When the device is unlocked for the user, Keystore recovers the user's UnlockedDeviceRequired super keys if possible. For PIN, pattern, or password equivalent unlock, it decrypts the copy of these keys that is stored in the database. Otherwise, it checks if it saved a copy of these keys encrypted with a biometric-bound key, and if so tries to decrypt that. This succeeds only if the user has successfully authenticated with a class 3 biometric within the last 15 seconds, enforced by KeyMint (not Keystore).
Client binding
Client binding, the association of a key with a particular client
app, is done via an optional client ID and some optional client data
(Tag::APPLICATION_ID
and Tag::APPLICATION_DATA
,
respectively). Keystore treats these values as opaque blobs, only ensuring that
the same blobs presented during key generation/import are presented for every
use and are byte-for-byte identical. The client binding data isn't returned by
KeyMint. The caller has to know it in order to use the key.

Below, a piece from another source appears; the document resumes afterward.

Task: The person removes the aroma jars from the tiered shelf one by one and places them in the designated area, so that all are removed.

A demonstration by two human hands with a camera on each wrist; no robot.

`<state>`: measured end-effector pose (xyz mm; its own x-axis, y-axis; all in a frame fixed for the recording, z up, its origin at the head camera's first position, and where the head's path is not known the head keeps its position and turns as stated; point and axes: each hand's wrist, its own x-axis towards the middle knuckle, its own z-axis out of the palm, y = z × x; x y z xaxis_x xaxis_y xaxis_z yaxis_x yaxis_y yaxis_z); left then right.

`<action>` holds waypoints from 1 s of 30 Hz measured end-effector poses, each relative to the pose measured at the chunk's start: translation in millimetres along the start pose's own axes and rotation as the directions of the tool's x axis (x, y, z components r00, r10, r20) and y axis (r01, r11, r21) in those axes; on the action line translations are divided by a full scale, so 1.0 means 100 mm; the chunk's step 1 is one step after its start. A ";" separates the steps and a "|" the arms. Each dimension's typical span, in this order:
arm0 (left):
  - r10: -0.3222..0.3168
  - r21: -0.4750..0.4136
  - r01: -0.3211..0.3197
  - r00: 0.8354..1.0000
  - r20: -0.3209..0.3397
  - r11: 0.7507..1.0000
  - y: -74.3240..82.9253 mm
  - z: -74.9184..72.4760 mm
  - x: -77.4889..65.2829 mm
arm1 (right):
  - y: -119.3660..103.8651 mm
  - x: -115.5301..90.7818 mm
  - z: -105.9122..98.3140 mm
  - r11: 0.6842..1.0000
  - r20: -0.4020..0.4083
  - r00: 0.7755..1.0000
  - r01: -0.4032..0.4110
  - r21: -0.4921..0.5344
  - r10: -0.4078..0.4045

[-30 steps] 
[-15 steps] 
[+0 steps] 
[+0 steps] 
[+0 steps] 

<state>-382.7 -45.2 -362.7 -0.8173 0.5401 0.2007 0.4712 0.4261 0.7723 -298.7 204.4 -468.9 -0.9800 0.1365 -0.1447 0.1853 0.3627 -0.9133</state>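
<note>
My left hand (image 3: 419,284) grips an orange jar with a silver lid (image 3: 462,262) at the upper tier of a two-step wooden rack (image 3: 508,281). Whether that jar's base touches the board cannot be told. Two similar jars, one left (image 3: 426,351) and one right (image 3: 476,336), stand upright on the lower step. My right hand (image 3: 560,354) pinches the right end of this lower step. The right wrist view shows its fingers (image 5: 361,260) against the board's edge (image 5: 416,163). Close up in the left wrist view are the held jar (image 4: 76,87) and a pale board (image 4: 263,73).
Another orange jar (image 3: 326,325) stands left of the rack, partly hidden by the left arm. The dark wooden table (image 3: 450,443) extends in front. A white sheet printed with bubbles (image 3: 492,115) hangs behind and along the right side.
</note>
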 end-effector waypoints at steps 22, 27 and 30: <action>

This feature isn't exposed to apps.
Expiration
Keystore supports restricting key usage by date. Key start of validity and
key expirations can be associated with a key and Keystore refuses to
perform key operations if the current date/time is outside of the valid
range. The key validity range is specified with the tags
Tag::ACTIVE_DATETIME
,
Tag::ORIGINATION_EXPIRE_DATETIME
, and
Tag::USAGE_EXPIRE_DATETIME
. The distinction between
"origination" and "usage" is based on whether the key is being used to
"originate" a new ciphertext/signature/etc., or to "use" an existing
ciphertext/signature/etc. Note that this distinction isn't exposed to
apps.
The Tag::ACTIVE_DATETIME
,
Tag::ORIGINATION_EXPIRE_DATETIME
,
and Tag::USAGE_EXPIRE_DATETIME
tags are optional. If the tags
are absent, it is assumed that the key in
question can always be used to decrypt/verify messages.
Because wall-clock time is provided by the non-secure world, the expiration-related tags are in the software-enforced list.
Root of trust binding
Keystore requires keys to be bound to a root of trust, which is a bitstring provided to the KeyMint secure hardware during startup, preferably by the bootloader. This bitstring is cryptographically bound to every key managed by KeyMint.
The root of trust consists of the hash of the public key used to verify the signature on the boot image and the lock state of the device. If the public key is changed to allow a different system image to be used or if the lock state is changed, then none of the KeyMint-protected keys created by the previous system are usable unless the previous root of trust is restored and a system that is signed by that key is booted. The goal is to increase the value of the software-enforced key access controls by making it impossible for an attacker-installed operating system to use KeyMint keys.
Random number generator re-seeding
Because secure hardware generates random numbers for key material and initialization vectors (IVs), and because hardware random number generators might not always be fully trustworthy, the KeyMint HAL provides an interface to allow Keystore to provide additional entropy, which is mixed into the random numbers generated.
Use a hardware random-number generator as the primary seed source. The seed data provided through the external API can't be the sole source of randomness used for number generation. Further, the mixing operation used needs to ensure that the random output is unpredictable if any one of the seed sources is unpredictable.